Work to complete
Copy the data that follows exactly. Include no pictures.

Source material
----

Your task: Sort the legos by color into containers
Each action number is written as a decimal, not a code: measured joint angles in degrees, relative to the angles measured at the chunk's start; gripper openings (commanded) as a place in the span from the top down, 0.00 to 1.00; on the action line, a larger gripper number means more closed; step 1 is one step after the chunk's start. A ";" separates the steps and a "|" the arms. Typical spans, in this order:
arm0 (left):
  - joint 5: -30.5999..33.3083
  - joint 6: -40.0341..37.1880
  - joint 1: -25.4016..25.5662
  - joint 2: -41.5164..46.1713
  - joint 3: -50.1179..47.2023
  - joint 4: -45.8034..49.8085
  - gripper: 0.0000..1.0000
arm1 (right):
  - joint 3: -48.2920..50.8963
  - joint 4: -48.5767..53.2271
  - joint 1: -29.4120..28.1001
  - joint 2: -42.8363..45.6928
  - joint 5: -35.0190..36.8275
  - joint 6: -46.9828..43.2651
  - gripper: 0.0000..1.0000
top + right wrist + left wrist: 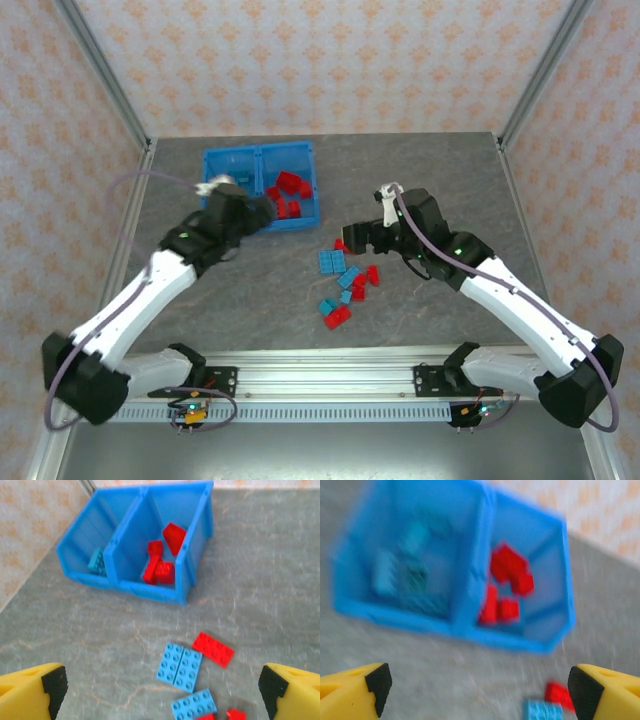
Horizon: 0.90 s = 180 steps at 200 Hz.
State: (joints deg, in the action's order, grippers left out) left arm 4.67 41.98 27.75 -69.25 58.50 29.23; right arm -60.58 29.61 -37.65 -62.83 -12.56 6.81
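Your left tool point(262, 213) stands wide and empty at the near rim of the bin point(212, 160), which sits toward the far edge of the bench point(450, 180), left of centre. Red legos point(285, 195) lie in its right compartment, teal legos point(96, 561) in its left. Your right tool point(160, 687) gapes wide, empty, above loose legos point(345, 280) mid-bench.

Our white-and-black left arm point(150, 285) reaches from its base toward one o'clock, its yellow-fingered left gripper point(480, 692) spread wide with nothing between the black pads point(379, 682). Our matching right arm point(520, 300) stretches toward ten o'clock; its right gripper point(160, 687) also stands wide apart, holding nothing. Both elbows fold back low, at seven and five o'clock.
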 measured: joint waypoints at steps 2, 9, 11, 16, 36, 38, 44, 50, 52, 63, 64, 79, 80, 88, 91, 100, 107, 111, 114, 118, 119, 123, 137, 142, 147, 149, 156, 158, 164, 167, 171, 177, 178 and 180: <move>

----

Answer section
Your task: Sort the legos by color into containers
Each action number is written as a decimal, not a code: measured joint angles in degrees, relative to the angles measured at the chunk's start; gripper openings (commanded) as a place in the span from the top down, 0.00 to 1.00; on the action line, a larger gripper number means more closed; step 1 is one step after the chunk's start. A ";" separates the steps and a "|" the arms. Typical spans, in this order:
arm0 (left):
  - joint 5: -30.5999..33.3083
  - joint 6: -40.0341..37.1880
  - joint 1: -25.4016..25.5662
  - joint 2: -41.5164..46.1713
  - joint 3: -50.1179..47.2023
  - joint 4: -45.8034..49.8085
  - gripper: 0.0000..1.0000
arm1 (right):
  - joint 3: -48.2920..50.8963
  - joint 4: -48.5767..53.2271
  - joint 1: -29.4120..28.1001
  - joint 2: -42.8363..45.6928
  - joint 5: -35.0190..36.8275
  - joint 6: -46.9828..43.2651
  - gripper: 0.0000..1.0000
top + right wrist + left wrist: 
Horizon: 0.90 s = 180 steps at 200 Hz.
State: (joints deg, in the action's order, grippers left out) left arm 4.67 41.98 27.75 -69.25 58.50 29.23; right arm -60.58 29.61 -37.65 -62.83 -12.56 6.81
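Your left tool point(262, 213) stands wide and empty at the near rim of the bin point(212, 160), which sits toward the far edge of the bench point(450, 180), left of centre. Red legos point(285, 195) lie in its right compartment, teal legos point(96, 561) in its left. Your right tool point(160, 687) gapes wide, empty, above loose legos point(345, 280) mid-bench.

Our white-and-black left arm point(150, 285) reaches from its base toward one o'clock, its yellow-fingered left gripper point(480, 692) spread wide with nothing between the black pads point(379, 682). Our matching right arm point(520, 300) stretches toward ten o'clock; its right gripper point(160, 687) also stands wide apart, holding nothing. Both elbows fold back low, at seven and five o'clock.
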 measured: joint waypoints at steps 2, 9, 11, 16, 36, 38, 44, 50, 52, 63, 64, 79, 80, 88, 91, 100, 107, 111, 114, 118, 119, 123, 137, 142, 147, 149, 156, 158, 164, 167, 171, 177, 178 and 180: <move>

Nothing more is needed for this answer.